DESCRIPTION OF THE TASK.
Give back exactly the stretch of data below from the line holding "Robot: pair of" through the line holding "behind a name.", both ends included, and leave the remaining lines out.
___ MATERIAL SUPPLIED
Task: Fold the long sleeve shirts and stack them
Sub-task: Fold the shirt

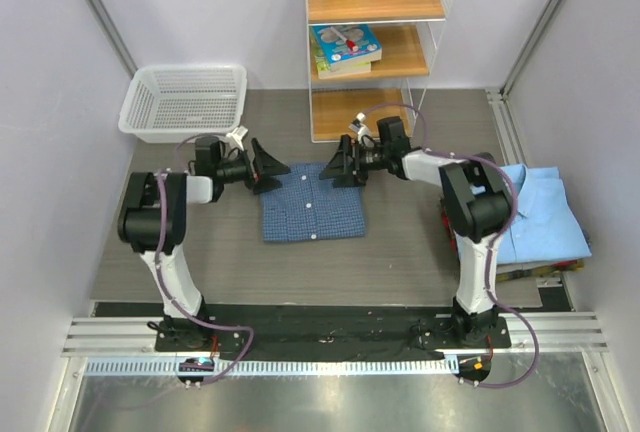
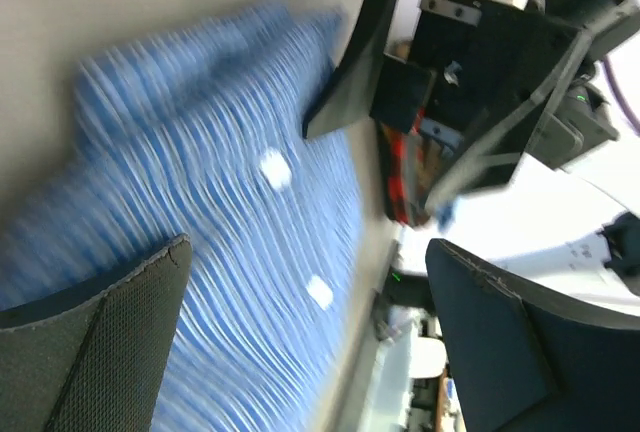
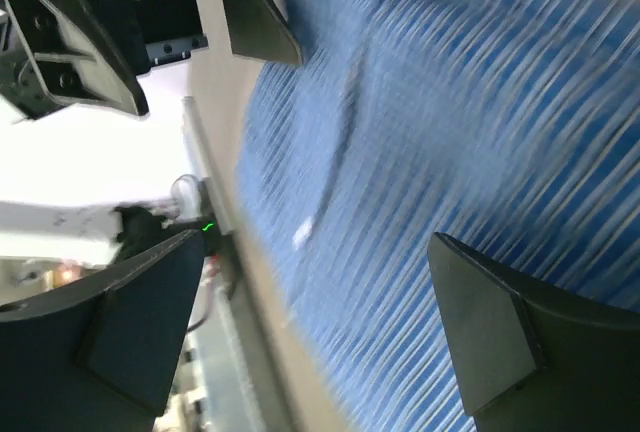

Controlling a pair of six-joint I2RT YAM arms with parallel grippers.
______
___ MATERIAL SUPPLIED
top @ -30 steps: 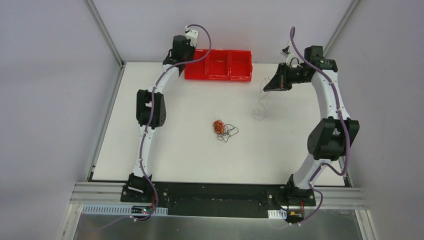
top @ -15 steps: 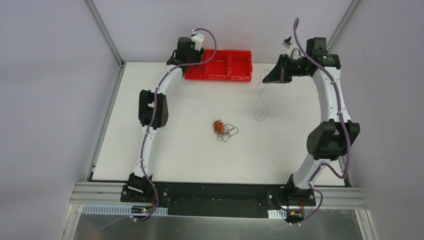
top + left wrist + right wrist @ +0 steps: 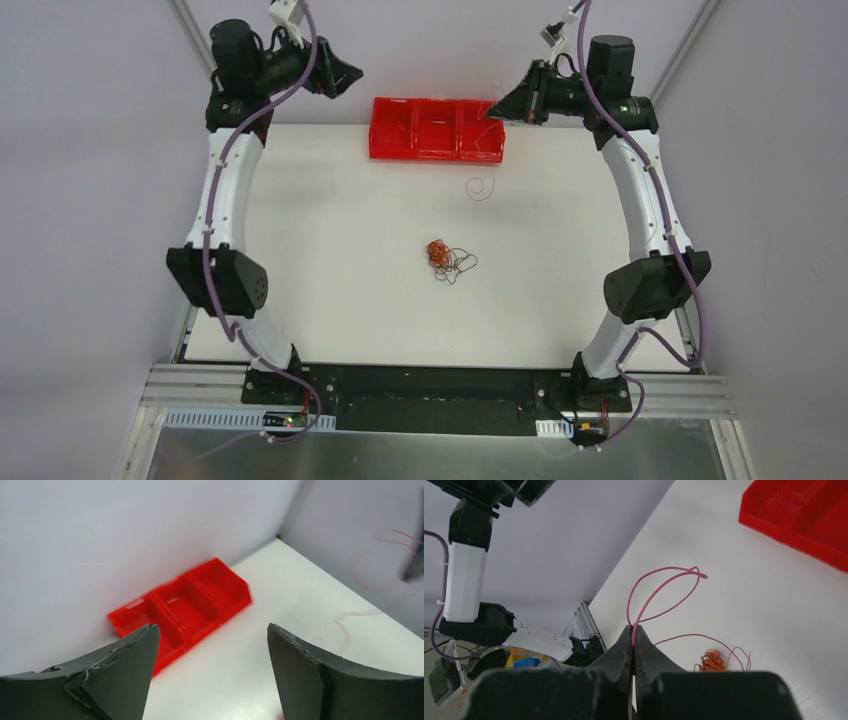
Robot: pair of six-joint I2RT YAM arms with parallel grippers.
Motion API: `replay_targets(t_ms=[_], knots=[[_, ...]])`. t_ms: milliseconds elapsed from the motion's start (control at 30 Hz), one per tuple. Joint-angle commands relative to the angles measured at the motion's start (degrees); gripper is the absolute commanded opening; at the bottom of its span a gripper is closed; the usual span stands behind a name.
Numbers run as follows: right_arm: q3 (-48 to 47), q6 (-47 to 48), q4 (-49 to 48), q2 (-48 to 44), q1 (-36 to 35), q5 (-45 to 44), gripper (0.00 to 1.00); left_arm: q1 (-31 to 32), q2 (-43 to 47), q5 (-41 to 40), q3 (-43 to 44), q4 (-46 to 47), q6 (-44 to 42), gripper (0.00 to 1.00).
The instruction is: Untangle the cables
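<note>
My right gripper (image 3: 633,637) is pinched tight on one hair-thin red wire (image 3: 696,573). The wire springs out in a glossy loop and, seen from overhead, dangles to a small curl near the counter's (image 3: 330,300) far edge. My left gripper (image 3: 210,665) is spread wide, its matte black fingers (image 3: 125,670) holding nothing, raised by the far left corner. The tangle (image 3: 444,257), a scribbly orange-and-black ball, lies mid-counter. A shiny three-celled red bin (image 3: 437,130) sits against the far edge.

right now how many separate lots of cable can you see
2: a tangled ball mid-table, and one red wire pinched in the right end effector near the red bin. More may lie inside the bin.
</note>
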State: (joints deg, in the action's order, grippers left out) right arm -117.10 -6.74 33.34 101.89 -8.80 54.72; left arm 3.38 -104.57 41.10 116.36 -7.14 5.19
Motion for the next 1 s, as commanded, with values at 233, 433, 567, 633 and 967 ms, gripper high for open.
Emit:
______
RESULT OF THE TASK.
Robot: pair of six-joint I2RT YAM arms with parallel grippers.
Motion API: `replay_targets(t_ms=[_], knots=[[_, ...]])`. t_ms: milliseconds elapsed from the motion's start (control at 30 Hz), one per tuple. Joint-angle commands relative to the angles measured at the motion's start (degrees); gripper is the absolute commanded opening; at the bottom of its span a gripper is closed; the usual span stands behind a name.

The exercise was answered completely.